В заключение я хочу сделать несколько замечаний технического характера. При переводе я старался оставаться в пределах лексики известных переводов Платона, по возможности избегая модернизмов. В частности, я бы не решился по этим соображениям употреблять такие выражения, как «портить молодежь» или «выезжать за границу» и другие, если бы они не совпадали буквально с встречающимися у авторитетных переводчиков (см. «Апология Сократа» 23Д, «Федр» 230Д). Употребление Сократом вперемежку «боги» и «бог» обычно и в других диалогах. Меня удивило, что Сократ «впервые вышел за городскую стену», но и такое встречается («Федр» 230Д); по-видимому, участие Сократа в военных походах не принималось Платоном во внимание. Я обнаружил, что восклицание Диотимы (третья строка настоящего диалога) в точности совпадает с двумя строками из стихотворения Ингрид Йонкер (1933—1965), но не счел это основанием для изменения текста.

Интересен вопрос о времени действия «Диотимы». Диотима упоминается в «Пире». Пир Агафона происходил в 416 году, то есть за 17 лет до суда над Сократом. Вряд ли действие «Диотимы» можно отнести к существенно более раннему или позднему времени, это вошло бы в противоречие с возрастной шкалой для Мелита и Анита, да и для самой Диотимы («женщины сведущей», «Пир», 201Д).

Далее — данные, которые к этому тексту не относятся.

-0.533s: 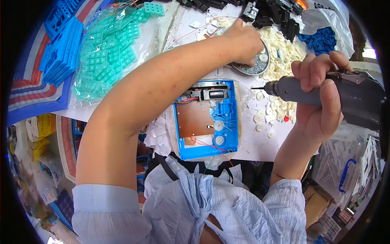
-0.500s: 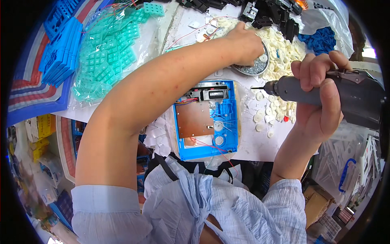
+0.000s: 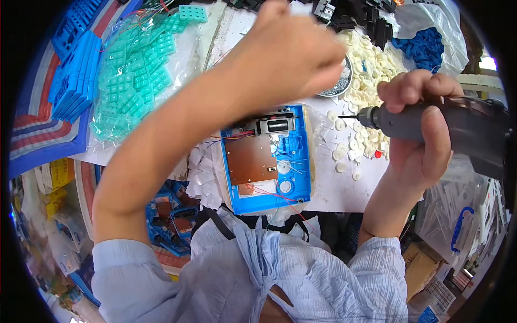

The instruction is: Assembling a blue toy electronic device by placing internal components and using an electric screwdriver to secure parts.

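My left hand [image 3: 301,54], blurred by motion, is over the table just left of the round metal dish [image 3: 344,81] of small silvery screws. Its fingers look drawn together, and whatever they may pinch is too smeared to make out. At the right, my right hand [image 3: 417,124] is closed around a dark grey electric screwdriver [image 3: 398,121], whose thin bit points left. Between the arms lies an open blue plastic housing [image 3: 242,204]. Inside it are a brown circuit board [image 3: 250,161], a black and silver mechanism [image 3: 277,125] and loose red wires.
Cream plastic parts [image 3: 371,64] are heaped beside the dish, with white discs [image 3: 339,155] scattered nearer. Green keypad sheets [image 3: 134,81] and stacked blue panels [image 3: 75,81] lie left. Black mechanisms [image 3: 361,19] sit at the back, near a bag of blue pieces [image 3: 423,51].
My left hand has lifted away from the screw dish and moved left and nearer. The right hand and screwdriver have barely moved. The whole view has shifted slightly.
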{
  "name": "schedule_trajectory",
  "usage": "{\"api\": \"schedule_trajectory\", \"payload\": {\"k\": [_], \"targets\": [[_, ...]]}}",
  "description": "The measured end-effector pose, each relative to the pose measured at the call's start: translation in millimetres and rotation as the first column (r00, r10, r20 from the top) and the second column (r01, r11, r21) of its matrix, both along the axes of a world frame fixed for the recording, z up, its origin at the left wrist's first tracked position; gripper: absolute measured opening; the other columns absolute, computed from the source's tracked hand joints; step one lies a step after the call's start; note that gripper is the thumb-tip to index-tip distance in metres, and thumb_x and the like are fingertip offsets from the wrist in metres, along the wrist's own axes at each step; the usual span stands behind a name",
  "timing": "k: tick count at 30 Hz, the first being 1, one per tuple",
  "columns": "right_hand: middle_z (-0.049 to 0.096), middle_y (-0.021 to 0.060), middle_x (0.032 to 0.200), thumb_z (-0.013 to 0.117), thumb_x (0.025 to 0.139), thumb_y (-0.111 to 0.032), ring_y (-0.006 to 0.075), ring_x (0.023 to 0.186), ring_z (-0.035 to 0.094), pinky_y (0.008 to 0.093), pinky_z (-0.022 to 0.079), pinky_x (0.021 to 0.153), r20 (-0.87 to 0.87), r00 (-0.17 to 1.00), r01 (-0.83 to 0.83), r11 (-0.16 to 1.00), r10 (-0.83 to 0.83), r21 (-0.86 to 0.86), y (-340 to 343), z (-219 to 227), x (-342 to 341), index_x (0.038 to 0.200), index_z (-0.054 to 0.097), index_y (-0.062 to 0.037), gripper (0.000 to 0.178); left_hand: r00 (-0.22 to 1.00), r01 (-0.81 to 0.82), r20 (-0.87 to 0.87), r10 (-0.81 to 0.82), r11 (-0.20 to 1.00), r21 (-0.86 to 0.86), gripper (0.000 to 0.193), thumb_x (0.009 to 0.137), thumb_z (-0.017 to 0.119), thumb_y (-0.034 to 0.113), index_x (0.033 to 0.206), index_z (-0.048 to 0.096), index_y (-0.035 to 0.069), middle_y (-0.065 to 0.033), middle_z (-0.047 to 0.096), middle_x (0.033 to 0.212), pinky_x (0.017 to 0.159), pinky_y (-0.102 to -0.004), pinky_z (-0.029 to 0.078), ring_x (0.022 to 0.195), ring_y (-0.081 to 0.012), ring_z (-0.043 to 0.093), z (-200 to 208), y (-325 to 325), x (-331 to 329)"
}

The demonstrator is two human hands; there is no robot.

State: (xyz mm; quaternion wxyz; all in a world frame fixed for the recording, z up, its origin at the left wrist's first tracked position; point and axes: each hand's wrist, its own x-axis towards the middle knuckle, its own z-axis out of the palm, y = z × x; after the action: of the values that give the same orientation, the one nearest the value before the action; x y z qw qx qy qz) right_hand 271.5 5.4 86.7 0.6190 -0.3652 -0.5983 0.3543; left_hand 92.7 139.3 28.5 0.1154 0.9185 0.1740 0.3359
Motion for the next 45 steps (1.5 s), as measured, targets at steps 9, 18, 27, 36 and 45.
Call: {"api": "schedule_trajectory", "payload": {"k": [9, 18, 27, 36, 45], "targets": [[0.063, -0.0073, 0.071, 0.072, 0.092, -0.028, 0.0049, 0.055, 0.053, 0.0246, 0.046, 0.058, -0.273, 0.906, -0.331, 0.943, 0.323, 0.019, -17, 5, -35, 0.110, 0.053, -0.0182, 0.028, 0.982, 0.020, 0.171, 0.078, 0.861, -0.508, 0.020, 0.074, 0.080, 0.005, 0.089, 0.072, 0.017, 0.0026, 0.071, 0.092, 0.084, -0.0389, 0.032, 0.075, -0.0157, 0.058, -30, -114, -77], [0.060, -0.0076, 0.064, 0.081, 0.088, -0.029, 0.0076, 0.050, 0.056, 0.0260, 0.050, 0.053, -0.270, 0.921, -0.321, 0.940, 0.281, -0.116, -22, 8, -61, 0.100, 0.053, -0.0199, 0.033, 0.974, -0.055, 0.192, 0.119, 0.950, -0.308, 0.030, 0.071, 0.083, 0.009, 0.097, 0.074, 0.019, 0.0054, 0.072, 0.097, 0.081, -0.0404, 0.030, 0.075, -0.0165, 0.058, -40, -124, -82], [0.058, -0.0051, 0.064, 0.079, 0.089, -0.029, 0.0103, 0.049, 0.055, 0.0284, 0.049, 0.051, -0.286, 0.915, -0.327, 0.939, 0.286, -0.109, -23, 3, -60, 0.101, 0.050, -0.0190, 0.033, 0.972, -0.152, 0.159, 0.170, 0.981, -0.120, 0.032, 0.064, 0.086, 0.017, 0.094, 0.073, 0.018, 0.0067, 0.070, 0.095, 0.082, -0.0456, 0.030, 0.075, -0.0155, 0.058, -36, -126, -81], [0.056, -0.0048, 0.065, 0.075, 0.092, -0.030, 0.0107, 0.050, 0.052, 0.0287, 0.046, 0.054, -0.213, 0.957, -0.235, 0.958, 0.199, -0.162, -27, 9, -61, 0.105, 0.048, -0.0193, 0.032, 0.981, -0.131, 0.129, 0.142, 0.987, -0.089, 0.029, 0.066, 0.086, 0.017, 0.091, 0.072, 0.018, 0.0078, 0.068, 0.093, 0.088, -0.0459, 0.031, 0.076, -0.0135, 0.059, -34, -122, -73], [0.057, -0.0047, 0.066, 0.076, 0.091, -0.029, 0.0094, 0.051, 0.054, 0.0294, 0.047, 0.054, -0.266, 0.943, -0.244, 0.958, 0.199, -0.147, -29, 9, -59, 0.103, 0.049, -0.0188, 0.031, 0.974, -0.143, 0.157, 0.162, 0.982, -0.125, 0.032, 0.066, 0.087, 0.017, 0.094, 0.073, 0.018, 0.0066, 0.069, 0.092, 0.085, -0.0443, 0.031, 0.074, -0.0152, 0.059, -37, -124, -74]]}}
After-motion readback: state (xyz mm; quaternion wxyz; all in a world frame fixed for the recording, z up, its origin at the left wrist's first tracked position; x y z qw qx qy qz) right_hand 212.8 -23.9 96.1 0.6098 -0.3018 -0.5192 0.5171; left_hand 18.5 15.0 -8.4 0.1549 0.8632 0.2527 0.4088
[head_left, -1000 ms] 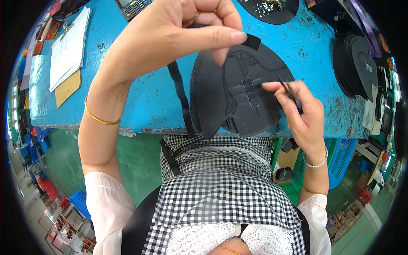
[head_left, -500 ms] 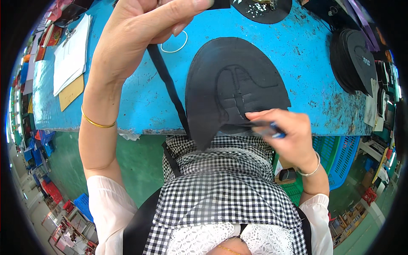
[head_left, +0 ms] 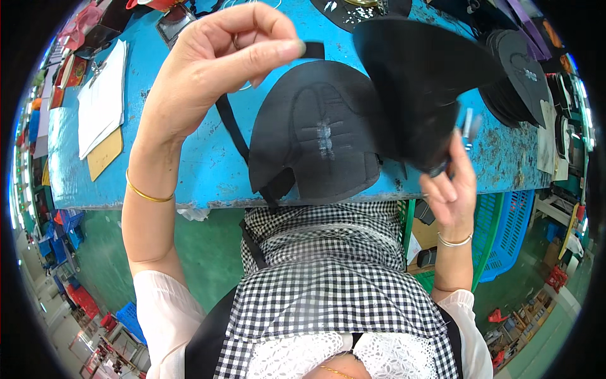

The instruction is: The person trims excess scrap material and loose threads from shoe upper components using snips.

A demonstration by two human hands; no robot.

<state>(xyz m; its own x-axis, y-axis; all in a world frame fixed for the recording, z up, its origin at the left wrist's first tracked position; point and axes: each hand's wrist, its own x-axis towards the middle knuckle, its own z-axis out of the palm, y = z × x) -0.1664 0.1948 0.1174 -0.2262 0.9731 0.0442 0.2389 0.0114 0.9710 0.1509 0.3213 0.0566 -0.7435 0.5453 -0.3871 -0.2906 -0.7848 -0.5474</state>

Мне представляется естественным, что «Диотима» и «Пир» происходят в одно и то же приблизительно время, «Пир» после «Диотимы». Вполне естественно желание Сократа произнести вслух на пиру имя своей возлюбленной (потерянной?) и приписать ей свои мысли о любви. Я считаю, что существование настоящего диалога несовместимо с принятым мнением о том, что Диотима — выдумка Платона.

Еще одно замечание. Челестов не единственный нашел у Аристотеля сведения о познаниях греков в неевклидовой геометрии. На эту тему есть подробные исследования (см., например, Imre Tóth, Sc. Am., v. 87, № 5). Я думаю, что Челестов правильно оценил промежуток развития науки, сшив время Платона с временем построения неевклидовой геометрии. Действительно, сто лет отделяют работы Лобачевского, Бояи и Гаусса от теоремы Геделя (1931), самого ироничного из великих результатов математики; она утверждает, насколько я могу судить, что сколько бы ни вводили постулатов для логически безупречного построения арифметики, наши интуитивные представления о числах останутся богаче.